Pedro Delille renunciou ao mandato como advogado de José Sócrates no processo Operação Marquês. O antigo primeiro-ministro reagiu em comunicado, atribuindo a saída do defensor à “hostilidade do tribunal”, que considera ter atingido um nível “insustentável para a dignidade profissional” do causídico. Também a mãe do antigo primeiro-ministro faltou à audiência, para a qual tinha sido chamada a testemunhar.
A renúncia foi comunicada esta terça-feira, pouco antes do início de mais uma sessão de julgamento. Face à saída de Pedro Delille, o tribunal designou de imediato um advogado oficioso para assegurar a representação legal de Sócrates, de acordo com o previsto no Código de Processo Penal.

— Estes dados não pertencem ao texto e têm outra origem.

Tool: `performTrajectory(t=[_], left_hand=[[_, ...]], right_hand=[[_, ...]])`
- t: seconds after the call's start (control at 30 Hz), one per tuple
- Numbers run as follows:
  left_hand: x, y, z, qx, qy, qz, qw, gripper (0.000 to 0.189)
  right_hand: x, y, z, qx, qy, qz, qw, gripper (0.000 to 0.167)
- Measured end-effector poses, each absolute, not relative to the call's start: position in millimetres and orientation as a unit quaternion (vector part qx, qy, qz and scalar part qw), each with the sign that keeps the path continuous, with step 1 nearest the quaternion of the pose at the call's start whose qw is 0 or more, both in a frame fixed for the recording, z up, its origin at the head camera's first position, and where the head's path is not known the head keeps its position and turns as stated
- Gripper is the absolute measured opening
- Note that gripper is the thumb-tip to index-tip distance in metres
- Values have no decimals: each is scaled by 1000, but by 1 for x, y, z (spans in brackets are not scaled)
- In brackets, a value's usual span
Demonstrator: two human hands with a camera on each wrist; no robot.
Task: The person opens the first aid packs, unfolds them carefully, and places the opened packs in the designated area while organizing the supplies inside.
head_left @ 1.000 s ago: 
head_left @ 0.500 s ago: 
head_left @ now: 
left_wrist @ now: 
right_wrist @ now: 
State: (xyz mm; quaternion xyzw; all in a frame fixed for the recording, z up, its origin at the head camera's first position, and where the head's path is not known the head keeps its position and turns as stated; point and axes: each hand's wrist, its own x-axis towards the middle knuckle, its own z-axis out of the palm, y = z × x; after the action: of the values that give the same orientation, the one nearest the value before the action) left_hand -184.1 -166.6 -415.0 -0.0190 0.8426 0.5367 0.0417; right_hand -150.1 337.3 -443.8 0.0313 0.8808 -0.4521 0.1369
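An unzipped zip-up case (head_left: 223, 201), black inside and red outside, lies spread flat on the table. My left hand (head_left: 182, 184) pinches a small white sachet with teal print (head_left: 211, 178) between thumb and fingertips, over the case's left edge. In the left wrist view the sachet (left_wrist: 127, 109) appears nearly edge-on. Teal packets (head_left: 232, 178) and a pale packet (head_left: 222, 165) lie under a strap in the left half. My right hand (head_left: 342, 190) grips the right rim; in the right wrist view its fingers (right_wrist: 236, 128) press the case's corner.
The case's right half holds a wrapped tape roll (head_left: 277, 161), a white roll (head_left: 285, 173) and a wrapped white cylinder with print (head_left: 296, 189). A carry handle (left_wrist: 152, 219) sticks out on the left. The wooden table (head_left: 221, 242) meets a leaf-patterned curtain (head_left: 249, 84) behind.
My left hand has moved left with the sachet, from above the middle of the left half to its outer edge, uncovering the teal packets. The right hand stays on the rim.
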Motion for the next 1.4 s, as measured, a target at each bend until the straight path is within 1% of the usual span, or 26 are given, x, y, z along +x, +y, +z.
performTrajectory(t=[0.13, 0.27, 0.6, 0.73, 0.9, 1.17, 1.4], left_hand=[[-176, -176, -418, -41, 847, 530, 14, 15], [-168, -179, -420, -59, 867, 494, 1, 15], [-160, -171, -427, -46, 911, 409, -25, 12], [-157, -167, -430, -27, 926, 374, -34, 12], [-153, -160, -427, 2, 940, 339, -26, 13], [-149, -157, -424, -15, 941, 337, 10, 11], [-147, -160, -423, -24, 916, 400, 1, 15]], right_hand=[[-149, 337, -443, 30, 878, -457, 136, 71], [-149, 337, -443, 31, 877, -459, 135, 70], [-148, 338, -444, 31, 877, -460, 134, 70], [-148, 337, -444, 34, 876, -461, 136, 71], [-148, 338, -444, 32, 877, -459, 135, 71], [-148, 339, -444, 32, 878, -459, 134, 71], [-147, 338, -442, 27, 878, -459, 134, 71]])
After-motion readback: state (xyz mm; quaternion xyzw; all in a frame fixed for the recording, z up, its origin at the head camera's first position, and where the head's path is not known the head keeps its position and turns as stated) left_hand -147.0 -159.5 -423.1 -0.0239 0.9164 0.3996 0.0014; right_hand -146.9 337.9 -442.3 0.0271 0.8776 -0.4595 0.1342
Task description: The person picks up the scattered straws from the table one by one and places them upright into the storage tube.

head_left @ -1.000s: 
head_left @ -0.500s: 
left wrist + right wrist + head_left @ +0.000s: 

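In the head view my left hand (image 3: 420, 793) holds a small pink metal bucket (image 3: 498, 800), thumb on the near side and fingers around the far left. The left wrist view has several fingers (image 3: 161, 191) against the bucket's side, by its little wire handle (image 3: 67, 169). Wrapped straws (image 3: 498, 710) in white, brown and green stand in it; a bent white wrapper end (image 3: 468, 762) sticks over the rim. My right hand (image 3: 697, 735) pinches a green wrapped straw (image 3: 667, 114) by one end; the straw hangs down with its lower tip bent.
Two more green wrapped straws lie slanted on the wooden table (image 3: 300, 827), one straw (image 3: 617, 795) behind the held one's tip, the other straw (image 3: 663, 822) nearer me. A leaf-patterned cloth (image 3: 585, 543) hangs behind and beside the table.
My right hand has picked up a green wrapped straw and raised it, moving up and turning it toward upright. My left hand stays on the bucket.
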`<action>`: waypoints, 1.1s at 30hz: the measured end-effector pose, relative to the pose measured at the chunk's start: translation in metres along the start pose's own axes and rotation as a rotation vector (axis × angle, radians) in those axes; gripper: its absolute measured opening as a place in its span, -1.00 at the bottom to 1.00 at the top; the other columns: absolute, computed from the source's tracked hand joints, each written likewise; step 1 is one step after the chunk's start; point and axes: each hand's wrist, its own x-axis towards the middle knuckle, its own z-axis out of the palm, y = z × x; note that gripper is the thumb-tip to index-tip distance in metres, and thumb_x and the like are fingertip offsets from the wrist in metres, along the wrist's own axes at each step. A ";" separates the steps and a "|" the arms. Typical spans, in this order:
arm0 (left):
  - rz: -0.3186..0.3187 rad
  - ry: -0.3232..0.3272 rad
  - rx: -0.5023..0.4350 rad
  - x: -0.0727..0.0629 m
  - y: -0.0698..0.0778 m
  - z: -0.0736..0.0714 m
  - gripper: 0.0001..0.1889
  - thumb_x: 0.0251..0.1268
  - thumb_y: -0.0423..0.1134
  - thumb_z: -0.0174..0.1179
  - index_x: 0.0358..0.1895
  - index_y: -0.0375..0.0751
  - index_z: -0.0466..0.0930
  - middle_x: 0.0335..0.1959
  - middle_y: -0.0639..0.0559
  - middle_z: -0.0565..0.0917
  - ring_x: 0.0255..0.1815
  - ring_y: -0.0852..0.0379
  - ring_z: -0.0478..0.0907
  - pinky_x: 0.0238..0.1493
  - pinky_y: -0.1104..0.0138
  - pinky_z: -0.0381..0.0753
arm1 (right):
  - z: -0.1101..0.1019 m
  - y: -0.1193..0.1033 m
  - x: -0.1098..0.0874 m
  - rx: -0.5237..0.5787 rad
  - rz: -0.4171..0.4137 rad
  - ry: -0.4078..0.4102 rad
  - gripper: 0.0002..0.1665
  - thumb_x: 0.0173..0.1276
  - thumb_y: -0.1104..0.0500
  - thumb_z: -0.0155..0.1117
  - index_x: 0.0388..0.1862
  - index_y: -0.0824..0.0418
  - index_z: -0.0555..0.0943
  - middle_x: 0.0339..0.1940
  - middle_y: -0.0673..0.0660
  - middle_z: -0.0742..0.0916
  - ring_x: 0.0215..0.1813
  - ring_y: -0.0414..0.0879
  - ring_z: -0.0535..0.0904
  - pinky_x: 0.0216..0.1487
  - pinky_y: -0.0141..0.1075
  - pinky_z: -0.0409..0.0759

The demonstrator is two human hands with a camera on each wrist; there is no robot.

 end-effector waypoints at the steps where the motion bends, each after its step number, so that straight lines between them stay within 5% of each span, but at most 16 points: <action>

Sócrates aponta o dedo ao tribunal
Num comunicado divulgado à comunicação social, citado pelo Correio da Manhã (CM), José Sócrates afirma que a decisão do advogado surge “na sequência do tratamento indevido” que este terá recebido durante a última sessão do julgamento, na qual estava prevista a audição da mãe do ex-governante.
“A hostilidade do tribunal para com o meu advogado chegou a um ponto insuportável para a sua dignidade profissional”, escreveu Sócrates, acrescentando que Pedro Delille “explicou detalhadamente as razões do atraso” na sessão anterior, mas que, ainda assim, “foi maltratado”.
Ausência da mãe de Sócrates
O ex-primeiro-ministro refere também o episódio que envolveu a sua mãe, de 94 anos, que tinha sido convocada a prestar depoimento. “Legalmente, exatamente por ser minha mãe, não está obrigada a testemunhar, embora a sua vontade fosse fazê-lo. No entanto, esse não foi o conselho do seu médico”, afirmou.
Segundo Sócrates, a presença da mãe “poderia agravar as doenças crónicas” de que sofre. Foi entregue ao tribunal um atestado médico para justificar a ausência, mas o documento não foi aceite por ter sido apresentado em cima do acontecimento, quando deveria ter sido remetido no início da sessão, conforme as regras processuais.
O arguido critica o que descreve como uma “atitude de desconsideração” do tribunal face à idade e ao estado de saúde da mãe, comparando com outra decisão tomada na mesma audiência: “O Ministério Público dispensou uma testemunha alegando, entre outras razões, que esta tinha nascido em 1937. A minha mãe nasceu em 1931”, escreveu.
Defesa reage ao tratamento do tribunal
Na mesma nota, José Sócrates diz que tem sido alvo de “interpretações mediáticas falsas”, afirmando que “nem ele, nem o advogado, nem a mãe faltaram à audiência”. “O que é verdade é que o tribunal destratou sem razão o meu advogado, levando ao ato extremo de renunciar ao seu mandato por considerar que não tem condições para exercer, de forma conveniente, a minha defesa”, declarou.
O ex-governante conclui a nota pública com uma mensagem de apreço a Pedro Delille, a quem agradece “a dedicação, o profissionalismo e a amizade demonstradas” durante o exercício da defesa.
Substituição assegurada por advogado oficioso
Após a renúncia formal, o tribunal nomeou um advogado oficioso, conforme previsto no artigo 64.º do Código de Processo Penal, garantindo a continuidade da defesa e o direito do arguido à representação legal.
A renúncia de um mandatário constitui um ato legítimo e regulado pela Ordem dos Advogados, devendo o defensor comunicar formalmente o fim do mandato e permanecer responsável por assegurar os interesses do cliente até à aceitação de substituição, o que, neste caso, foi imediatamente resolvido pelo tribunal.
Contexto do processo
José Sócrates é o principal arguido no processo Operação Marquês, que investiga alegados crimes de corrupção, branqueamento de capitais, falsificação de documentos e fraude fiscal qualificada. O julgamento decorre no Tribunal Central Criminal de Lisboa e tem sido marcado por várias trocas de advogados e incidentes processuais.
A renúncia de Pedro Delille marca um novo capítulo num dos processos judiciais mais mediáticos da última década, que envolve um antigo primeiro-ministro e um conjunto de empresários e banqueiros acusados de corrupção e tráfico de influências, de acordo com o CM.
O julgamento prossegue com novo advogado nomeado, mantendo-se em vigor o princípio constitucional do direito de defesa garantido a todos os arguidos.